» TASK GOAL
Below are records; how many of their lines hold the string "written"? Reply with nothing but the number.

Start of RECORDS FOR THE TASK

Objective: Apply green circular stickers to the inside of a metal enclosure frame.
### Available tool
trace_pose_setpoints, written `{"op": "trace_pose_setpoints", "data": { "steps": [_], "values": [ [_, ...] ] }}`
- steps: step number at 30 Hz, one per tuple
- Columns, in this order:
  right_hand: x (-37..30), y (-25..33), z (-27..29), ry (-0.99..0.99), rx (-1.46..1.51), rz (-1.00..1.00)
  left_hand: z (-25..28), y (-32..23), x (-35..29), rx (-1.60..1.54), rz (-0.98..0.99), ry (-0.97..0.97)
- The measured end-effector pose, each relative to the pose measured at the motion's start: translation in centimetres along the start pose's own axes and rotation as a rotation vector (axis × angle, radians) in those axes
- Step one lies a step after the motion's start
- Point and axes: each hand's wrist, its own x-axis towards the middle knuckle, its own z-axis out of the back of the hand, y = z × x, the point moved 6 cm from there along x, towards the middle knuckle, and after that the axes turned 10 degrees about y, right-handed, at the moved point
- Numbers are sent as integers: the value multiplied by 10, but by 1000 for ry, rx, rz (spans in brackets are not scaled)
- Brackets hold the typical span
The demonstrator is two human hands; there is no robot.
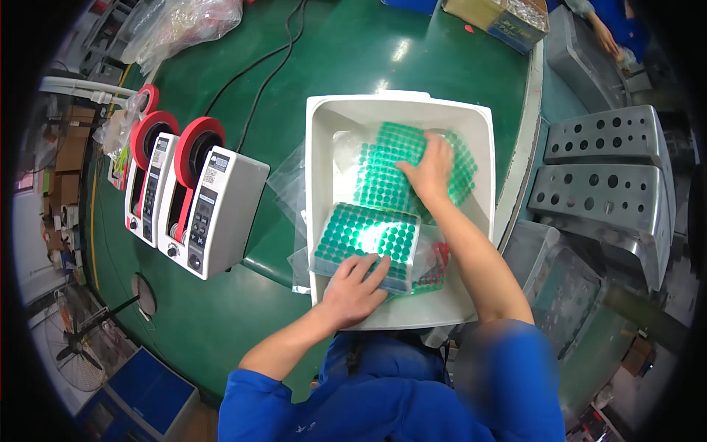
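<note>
Head view: left grip (355, 295) and right grip (433, 173), spread, touch dotted sheets (377, 180).

The right hand (434, 166) is showing blurred, covering part of the green-dotted sheets (383, 177) and leaving its grip unclear; the blue right sleeve (512, 368) is blurring too. The left hand (352, 295) is hiding some of the near edge of a green-dotted pack (346, 230), which is partly concealing a red-dotted sheet (442, 259). The top edge is cutting off a blue bin (412, 5), a crumpled plastic bag (184, 28) and a carton (501, 20), and another person's arm (605, 37) is running out of view. Markings on the tape dispensers (239, 199) are appearing too small to tell.
</note>
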Motion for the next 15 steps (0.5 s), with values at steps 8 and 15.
{"op": "trace_pose_setpoints", "data": {
  "steps": [8, 15],
  "values": [
    [20, -37, -6, 106, 452, -330, -3, -4, -6, -54, 13, -27],
    [-70, 57, 40, 631, 553, 603, 5, 4, -1, -168, 115, -93]
  ]
}}
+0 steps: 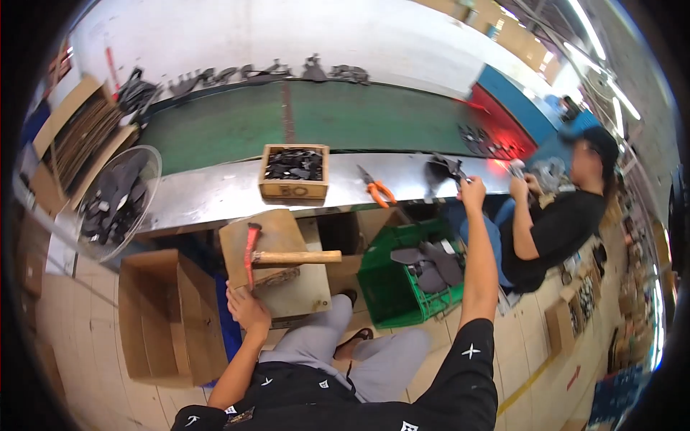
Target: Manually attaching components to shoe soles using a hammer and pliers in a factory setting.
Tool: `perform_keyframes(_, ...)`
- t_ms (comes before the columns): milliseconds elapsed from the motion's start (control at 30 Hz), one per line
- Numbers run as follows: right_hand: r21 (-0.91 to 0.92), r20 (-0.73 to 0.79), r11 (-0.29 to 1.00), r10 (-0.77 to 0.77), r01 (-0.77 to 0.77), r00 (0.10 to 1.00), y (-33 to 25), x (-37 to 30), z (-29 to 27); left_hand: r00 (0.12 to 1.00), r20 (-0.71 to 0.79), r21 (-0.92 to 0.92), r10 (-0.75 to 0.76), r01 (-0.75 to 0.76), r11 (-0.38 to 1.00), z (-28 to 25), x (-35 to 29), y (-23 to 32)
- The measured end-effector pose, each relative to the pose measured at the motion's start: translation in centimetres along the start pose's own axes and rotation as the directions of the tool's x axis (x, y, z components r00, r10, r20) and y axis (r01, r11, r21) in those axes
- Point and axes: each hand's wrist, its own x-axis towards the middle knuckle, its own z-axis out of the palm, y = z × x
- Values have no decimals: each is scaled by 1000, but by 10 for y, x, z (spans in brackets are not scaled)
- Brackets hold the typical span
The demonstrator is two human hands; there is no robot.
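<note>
My right hand (472, 192) is stretched out over the metal edge of the bench, its fingers closed on a dark grey piece (443, 171) with a blurred outline. My left hand (248, 310) rests at the near edge of a wooden block (277, 228), fingers extended, holding nothing that I can see. Just above those fingers, a hammer (298, 257) with a red head and wooden handle lies across the block. Orange-handled pliers (376, 189) lie on the metal strip. Left of them stands a small wooden box (294, 191) filled with small black parts.
A green crate (366, 284) with flat grey pieces stands right of my knees. An open cardboard box (154, 323) is at left, below a clear round bin (154, 169) of dark pieces. Beyond lies a green belt (215, 122). A co-worker (564, 223) sits at right.
</note>
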Motion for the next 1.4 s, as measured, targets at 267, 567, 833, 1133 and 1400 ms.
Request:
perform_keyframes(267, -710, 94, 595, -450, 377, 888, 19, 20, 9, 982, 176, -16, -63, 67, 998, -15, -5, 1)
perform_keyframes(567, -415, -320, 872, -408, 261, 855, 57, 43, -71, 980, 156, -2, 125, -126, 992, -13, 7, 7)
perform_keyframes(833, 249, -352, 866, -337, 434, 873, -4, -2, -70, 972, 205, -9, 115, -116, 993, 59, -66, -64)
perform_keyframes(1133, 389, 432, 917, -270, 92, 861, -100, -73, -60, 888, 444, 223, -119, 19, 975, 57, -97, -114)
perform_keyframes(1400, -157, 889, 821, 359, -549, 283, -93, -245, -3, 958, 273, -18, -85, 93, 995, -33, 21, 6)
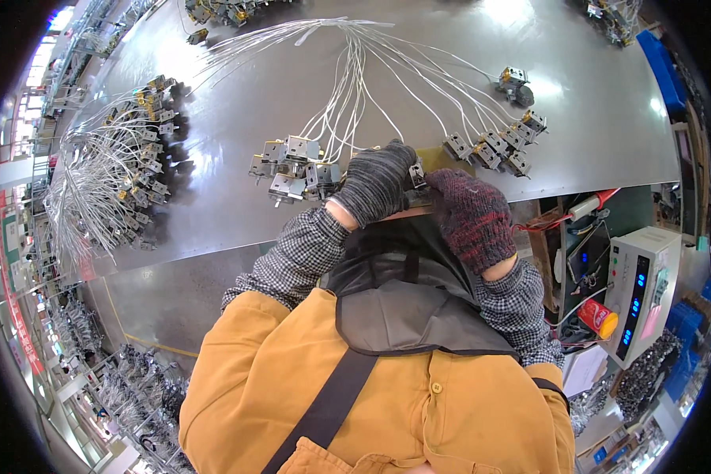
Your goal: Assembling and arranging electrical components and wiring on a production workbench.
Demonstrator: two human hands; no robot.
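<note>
At the near edge of the metal table (237, 213), my left hand (375, 183), in a grey striped knit glove, is closed on a small metal box-shaped unit (416, 177). My right hand (472, 220), in a dark grey and red knit glove, is closed right beside that unit; what its fingertips hold is hidden. A flat yellowish piece (444, 158) shows behind both hands. Several like units with white wires (302, 148) are clustered left of my left hand. Another group of wired units (494, 146) sits beyond my right hand.
White wires run to a tied bundle (344, 22) at the far side. A large heap of wired units (146, 174) covers the left of the table. Right of me stand a power supply box (638, 292) with a lit display, a red container (597, 317) and a red-handled probe (592, 204).
</note>
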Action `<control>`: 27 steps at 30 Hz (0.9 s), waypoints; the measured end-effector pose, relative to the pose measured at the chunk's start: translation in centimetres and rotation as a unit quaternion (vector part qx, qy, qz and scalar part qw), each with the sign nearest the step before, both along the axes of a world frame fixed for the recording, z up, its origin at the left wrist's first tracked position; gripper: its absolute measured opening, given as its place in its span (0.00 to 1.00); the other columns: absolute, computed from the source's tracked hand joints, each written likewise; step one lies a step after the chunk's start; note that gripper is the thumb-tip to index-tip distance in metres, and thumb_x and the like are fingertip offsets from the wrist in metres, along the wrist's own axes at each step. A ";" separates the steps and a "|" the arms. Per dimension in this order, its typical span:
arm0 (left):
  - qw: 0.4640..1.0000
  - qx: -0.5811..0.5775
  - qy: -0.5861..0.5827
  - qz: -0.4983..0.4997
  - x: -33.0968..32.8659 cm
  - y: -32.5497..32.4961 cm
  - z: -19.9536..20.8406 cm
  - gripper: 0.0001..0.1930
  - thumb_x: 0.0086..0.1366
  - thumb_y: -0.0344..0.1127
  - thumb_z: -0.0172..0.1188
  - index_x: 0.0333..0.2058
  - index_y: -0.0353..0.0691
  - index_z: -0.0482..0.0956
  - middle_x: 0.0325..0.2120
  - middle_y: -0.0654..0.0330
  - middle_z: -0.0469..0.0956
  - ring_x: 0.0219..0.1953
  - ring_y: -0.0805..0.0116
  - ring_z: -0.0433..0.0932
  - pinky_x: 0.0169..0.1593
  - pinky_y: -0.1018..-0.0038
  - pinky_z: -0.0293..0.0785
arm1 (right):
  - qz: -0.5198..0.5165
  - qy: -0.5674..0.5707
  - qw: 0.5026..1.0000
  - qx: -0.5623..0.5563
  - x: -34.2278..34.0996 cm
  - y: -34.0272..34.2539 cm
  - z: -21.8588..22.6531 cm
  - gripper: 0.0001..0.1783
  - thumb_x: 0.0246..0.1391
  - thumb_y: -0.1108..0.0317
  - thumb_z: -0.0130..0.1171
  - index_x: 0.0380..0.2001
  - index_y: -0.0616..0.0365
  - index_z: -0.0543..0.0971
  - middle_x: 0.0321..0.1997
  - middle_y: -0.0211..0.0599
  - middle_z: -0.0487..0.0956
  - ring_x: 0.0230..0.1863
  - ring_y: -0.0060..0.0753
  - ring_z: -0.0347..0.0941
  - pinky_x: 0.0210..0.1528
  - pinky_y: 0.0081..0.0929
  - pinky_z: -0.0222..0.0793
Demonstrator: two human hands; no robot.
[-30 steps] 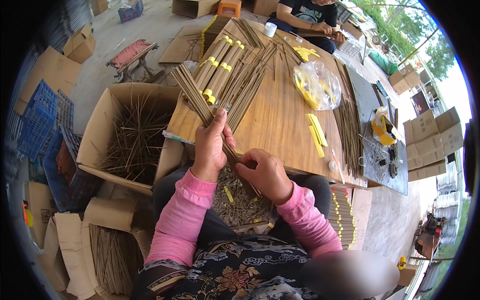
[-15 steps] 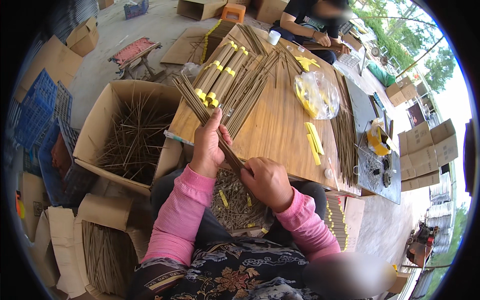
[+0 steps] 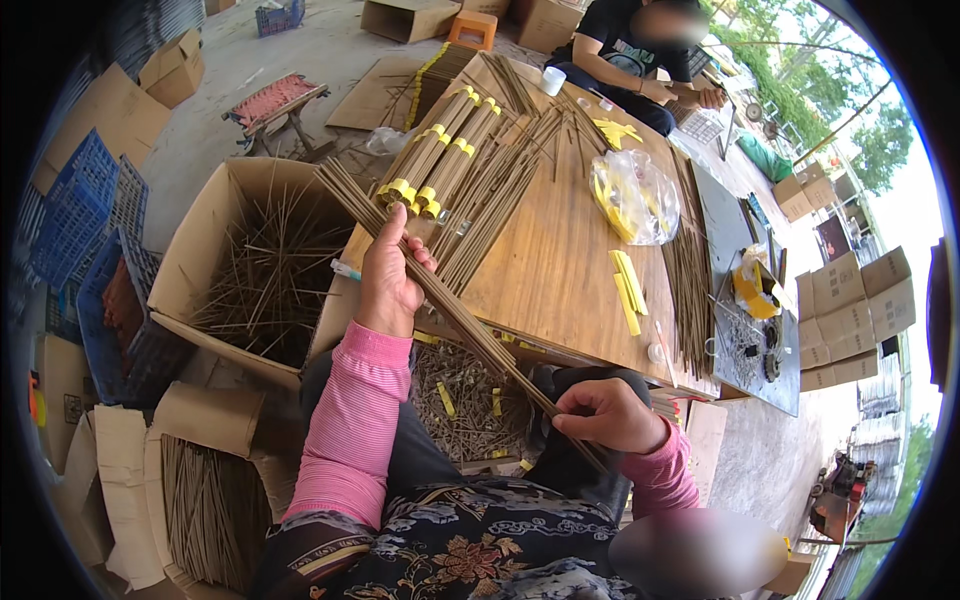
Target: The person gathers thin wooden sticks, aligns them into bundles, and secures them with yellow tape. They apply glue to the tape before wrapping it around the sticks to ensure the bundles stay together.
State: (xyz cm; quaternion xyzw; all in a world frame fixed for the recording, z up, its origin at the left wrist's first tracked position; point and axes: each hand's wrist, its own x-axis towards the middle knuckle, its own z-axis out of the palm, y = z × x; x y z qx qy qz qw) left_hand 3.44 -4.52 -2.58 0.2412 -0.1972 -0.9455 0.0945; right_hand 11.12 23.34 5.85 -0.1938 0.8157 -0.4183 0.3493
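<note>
A bundle of long, thin brown sticks slants from upper left to lower right above the table's near edge. My left hand is closed around its upper part, thumb lying along the top. Near the lower end, my right hand pinches a few sticks between thumb and fingers; the exact number cannot be made out. Just beyond my left hand, several stick bundles with yellow bands lie side by side on the wooden table. Loose sticks are spread to their right.
A carton of jumbled sticks stands left of the table. Yellow strips and a clear plastic bag lie on the tabletop. Below my hands sits a container of broken stick bits. Across the table, a co-worker holds something brown.
My right hand has moved down and right, away from my left hand, to the lower end of the sticks. My left hand has shifted slightly left and up with the bundle.
</note>
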 end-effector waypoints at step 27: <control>0.978 -0.053 0.163 -0.115 -0.3 1.5 1.4 0.12 0.61 0.40 0.51 0.20 0.46 0.65 0.11 0.70 0.62 0.09 0.82 0.57 0.13 0.83 0.56 | -0.252 0.109 0.960 0.051 -17.3 -10.5 -11.6 0.21 0.46 0.55 0.55 0.18 0.67 0.75 0.14 0.42 0.73 0.20 0.36 0.72 0.26 0.31 0.66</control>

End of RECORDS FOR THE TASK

» EXPECTED ANSWER
2